The tea is made from the leaves and twigs of the Mate plant, which gives it a distinct herbal taste. The locals love it for its ability to boost energy levels and promote mental alertness. Traditionally, the whole leaves were used, but nowadays, the leaves are dried, chopped, and ground into a fine powder to make the tea.
To enjoy Yerba Mate in the traditional Argentinian way, it is filled into a hollowed-out squash gourd and sipped through a metal straw that also acts as a sieve. This communal drinking method is a significant part of the cultural experience, and each person takes turns passing the gourd around while enjoying the herbal taste and the energizing effects of the tea.
In addition to its energizing properties, Yerba Mate is also loaded with antioxidants and other beneficial compounds that provide numerous health benefits. It is a great alternative to coffee for those looking for a natural energy boost.
Overall, Yerba Mate is a unique and tasty tea that provides a cultural experience like no other. So if you find yourself in Argentina or any South American country, make sure to try Yerba Mate and savor its taste and benefits.
Argentina is a country famous for its beef, due to the large number of cattle ranches spread across the nation. As a result, most local dishes feature various cuts of beef, cooked to perfection and served with vegetables and rice as accompaniments. The local cuisine also incorporates a diverse range of sauces and global influences, providing visitors with a unique culinary experience that has a distinct local flavor.
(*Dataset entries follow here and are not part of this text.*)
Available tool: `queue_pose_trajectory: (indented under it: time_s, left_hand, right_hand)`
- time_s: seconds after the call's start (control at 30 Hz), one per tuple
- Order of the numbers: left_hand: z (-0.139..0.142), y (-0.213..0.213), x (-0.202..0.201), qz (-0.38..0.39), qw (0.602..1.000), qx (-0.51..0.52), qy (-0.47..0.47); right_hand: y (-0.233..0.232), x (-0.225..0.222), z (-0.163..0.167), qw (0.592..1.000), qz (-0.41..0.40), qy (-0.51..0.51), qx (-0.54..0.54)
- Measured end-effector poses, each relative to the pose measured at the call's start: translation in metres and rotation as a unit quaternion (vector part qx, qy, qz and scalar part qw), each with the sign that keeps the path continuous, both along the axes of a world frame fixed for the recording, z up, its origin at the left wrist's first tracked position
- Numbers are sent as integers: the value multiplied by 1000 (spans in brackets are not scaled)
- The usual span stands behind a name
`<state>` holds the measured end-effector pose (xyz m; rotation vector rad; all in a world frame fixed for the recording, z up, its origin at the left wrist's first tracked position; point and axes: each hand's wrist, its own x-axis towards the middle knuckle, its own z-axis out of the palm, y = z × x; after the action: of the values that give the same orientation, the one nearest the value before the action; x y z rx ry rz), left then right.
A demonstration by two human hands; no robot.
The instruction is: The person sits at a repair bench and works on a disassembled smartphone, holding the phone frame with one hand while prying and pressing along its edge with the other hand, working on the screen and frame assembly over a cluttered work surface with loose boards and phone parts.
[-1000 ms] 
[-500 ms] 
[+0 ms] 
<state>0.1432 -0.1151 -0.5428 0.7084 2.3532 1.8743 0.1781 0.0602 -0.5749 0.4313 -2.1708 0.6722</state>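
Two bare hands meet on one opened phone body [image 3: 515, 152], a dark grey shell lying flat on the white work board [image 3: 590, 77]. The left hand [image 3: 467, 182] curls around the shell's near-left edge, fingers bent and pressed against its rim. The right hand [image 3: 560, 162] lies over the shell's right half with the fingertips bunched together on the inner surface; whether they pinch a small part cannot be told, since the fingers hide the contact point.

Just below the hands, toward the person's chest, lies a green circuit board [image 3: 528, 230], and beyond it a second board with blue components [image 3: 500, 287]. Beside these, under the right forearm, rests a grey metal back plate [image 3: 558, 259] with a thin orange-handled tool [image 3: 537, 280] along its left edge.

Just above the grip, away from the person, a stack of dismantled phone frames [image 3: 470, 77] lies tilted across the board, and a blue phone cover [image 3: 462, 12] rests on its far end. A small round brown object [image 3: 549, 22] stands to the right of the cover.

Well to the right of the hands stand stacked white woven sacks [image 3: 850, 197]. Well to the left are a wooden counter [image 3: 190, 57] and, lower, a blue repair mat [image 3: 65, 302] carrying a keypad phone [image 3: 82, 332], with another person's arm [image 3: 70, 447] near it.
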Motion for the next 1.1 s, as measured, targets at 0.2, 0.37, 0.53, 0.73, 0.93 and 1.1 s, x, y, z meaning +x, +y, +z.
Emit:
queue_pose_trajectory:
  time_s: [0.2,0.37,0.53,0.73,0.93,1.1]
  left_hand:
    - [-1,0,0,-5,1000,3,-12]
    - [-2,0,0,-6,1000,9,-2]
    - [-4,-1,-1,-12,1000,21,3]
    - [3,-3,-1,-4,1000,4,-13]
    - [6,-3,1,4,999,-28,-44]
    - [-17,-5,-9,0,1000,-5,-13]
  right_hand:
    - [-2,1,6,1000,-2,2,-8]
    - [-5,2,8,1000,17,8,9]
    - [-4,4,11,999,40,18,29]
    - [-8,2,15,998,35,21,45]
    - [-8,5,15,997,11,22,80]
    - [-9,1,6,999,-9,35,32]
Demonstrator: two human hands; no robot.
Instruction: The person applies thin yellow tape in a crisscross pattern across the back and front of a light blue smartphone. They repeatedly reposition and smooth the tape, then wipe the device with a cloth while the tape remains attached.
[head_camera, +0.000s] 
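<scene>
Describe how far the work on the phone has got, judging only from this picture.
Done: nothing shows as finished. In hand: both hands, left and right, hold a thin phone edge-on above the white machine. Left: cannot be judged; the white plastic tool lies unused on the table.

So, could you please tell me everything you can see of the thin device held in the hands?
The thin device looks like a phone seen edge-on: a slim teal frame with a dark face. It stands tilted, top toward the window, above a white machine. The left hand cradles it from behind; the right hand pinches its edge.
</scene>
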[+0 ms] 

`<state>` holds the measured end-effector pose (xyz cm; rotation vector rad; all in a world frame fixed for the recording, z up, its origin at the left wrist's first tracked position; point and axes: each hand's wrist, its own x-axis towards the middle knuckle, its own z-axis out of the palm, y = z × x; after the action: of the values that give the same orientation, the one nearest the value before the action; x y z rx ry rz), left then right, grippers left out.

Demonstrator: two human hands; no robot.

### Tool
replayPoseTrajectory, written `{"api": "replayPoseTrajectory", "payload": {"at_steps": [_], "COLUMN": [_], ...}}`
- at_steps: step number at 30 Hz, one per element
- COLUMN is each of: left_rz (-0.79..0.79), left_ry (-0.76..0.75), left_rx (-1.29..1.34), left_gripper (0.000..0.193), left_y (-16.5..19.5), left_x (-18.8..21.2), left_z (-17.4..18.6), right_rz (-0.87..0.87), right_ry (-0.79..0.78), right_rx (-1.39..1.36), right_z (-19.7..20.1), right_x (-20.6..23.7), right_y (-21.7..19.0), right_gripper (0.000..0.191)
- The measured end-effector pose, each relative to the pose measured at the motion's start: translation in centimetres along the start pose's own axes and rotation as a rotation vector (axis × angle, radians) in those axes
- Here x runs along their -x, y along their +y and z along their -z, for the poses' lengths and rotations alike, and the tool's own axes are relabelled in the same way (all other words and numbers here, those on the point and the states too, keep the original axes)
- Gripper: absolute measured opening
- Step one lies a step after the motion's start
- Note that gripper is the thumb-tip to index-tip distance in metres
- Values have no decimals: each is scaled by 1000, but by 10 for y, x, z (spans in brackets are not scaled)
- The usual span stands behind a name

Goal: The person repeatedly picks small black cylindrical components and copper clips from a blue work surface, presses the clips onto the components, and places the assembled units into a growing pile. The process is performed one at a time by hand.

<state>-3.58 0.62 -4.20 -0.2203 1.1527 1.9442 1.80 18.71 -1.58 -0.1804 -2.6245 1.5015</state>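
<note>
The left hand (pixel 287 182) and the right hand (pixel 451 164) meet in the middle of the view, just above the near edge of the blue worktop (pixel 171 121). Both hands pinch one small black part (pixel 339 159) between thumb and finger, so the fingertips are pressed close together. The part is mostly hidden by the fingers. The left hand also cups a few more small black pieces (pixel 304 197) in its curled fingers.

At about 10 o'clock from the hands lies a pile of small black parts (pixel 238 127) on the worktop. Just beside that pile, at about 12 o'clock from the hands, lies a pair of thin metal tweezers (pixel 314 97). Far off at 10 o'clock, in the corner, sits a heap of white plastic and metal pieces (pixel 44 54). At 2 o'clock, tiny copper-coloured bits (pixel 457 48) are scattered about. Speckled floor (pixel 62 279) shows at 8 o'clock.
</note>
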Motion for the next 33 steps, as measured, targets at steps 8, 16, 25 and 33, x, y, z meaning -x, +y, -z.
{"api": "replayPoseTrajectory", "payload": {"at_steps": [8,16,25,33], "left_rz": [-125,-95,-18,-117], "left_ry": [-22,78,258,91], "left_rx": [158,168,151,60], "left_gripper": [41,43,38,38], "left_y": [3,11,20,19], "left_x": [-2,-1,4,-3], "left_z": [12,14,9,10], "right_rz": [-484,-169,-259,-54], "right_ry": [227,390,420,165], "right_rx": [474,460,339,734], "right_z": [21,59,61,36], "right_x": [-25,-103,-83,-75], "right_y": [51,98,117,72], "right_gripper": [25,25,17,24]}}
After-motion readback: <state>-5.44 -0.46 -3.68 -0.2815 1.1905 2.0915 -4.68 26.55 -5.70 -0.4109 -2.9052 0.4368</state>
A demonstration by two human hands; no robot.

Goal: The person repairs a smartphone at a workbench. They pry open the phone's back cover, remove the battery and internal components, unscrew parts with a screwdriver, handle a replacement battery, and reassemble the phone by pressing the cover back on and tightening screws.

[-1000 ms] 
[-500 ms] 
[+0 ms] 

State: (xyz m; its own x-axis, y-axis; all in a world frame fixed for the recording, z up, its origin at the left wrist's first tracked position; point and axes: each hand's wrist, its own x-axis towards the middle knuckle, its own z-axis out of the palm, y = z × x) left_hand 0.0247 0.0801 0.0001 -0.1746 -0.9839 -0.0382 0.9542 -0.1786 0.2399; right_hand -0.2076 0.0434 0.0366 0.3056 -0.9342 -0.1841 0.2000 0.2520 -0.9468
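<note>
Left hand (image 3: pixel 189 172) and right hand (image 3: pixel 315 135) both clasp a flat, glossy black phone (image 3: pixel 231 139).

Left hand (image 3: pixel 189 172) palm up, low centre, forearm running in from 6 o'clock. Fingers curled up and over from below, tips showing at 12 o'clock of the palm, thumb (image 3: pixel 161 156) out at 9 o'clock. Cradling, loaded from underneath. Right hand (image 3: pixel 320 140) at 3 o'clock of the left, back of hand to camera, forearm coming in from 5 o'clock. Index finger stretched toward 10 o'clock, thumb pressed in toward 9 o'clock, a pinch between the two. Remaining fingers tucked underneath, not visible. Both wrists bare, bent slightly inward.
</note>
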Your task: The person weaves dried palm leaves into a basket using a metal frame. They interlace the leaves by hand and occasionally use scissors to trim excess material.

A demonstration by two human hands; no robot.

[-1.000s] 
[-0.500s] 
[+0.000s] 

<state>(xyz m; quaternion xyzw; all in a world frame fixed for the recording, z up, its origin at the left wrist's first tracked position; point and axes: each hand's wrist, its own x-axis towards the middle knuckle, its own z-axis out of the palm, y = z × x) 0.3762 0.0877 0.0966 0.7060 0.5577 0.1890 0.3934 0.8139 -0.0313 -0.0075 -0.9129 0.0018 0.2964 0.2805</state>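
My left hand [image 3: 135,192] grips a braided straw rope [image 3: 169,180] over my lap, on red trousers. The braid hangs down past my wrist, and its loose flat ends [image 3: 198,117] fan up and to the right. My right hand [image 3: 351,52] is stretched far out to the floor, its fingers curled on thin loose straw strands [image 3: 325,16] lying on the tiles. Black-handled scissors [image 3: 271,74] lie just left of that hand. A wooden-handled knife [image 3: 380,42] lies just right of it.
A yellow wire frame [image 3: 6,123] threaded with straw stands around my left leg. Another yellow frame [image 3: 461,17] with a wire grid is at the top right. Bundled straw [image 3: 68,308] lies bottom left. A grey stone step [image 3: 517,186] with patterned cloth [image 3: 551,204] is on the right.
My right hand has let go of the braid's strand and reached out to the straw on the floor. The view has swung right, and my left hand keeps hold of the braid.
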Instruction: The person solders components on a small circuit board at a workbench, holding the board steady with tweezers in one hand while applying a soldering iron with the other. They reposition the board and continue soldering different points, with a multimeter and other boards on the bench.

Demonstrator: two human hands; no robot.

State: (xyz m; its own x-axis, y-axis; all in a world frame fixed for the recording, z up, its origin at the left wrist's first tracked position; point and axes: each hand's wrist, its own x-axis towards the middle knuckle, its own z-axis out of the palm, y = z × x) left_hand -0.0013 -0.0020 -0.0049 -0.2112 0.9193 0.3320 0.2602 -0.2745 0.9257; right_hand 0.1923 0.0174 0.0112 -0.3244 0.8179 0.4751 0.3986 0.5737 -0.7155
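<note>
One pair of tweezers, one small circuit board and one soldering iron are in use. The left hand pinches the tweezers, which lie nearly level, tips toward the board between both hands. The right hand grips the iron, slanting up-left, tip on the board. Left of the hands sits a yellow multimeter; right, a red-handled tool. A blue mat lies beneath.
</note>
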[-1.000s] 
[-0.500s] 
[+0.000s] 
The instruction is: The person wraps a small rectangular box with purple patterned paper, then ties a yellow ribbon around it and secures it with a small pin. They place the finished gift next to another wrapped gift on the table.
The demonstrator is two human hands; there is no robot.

The cuisine in Argentina has a distinctively Mediterranean taste, with strong Spanish, Italian, and French influences. While the cuisine has a carnivorous bent, vegetarian options are now becoming more popular.
Argentinian food is generally not known for being spicy. Instead of relying on heat, locals add flavor to their dishes using various herbs, spices, and sauces to create a unique and delicious taste experience. This approach to cooking allows the natural flavors of the ingredients to shine through, resulting in a rich and satisfying culinary adventure.
Argentinians prefer a simple breakfast, with coffee or orange juice accompanied by toast, known as tostadas or medialunas, a sweet pastry similar to croissants. It’s a light and straightforward meal that gives you energy for the day ahead.
Provoleta is the most famous cheese in Argentina, known for its smoky flavor, and is traditionally served grilled. However, Argentinians also love other types of cheese such as Reggianito, Sardo, Cremose, and Pategras, which are equally popular with locals.
Argentina’s cuisine generally revolves around beef. Being one of the world’s largest exporters of this product, it is not surprising that it is an essential part of most of its dishes.
Of course, the contribution of countries such as Spain, Italy, and England, among others, is undeniable, but Argentine culinary ingenuity allowed the local cuisine to create recipes that have fascinated locals and visitors for centuries.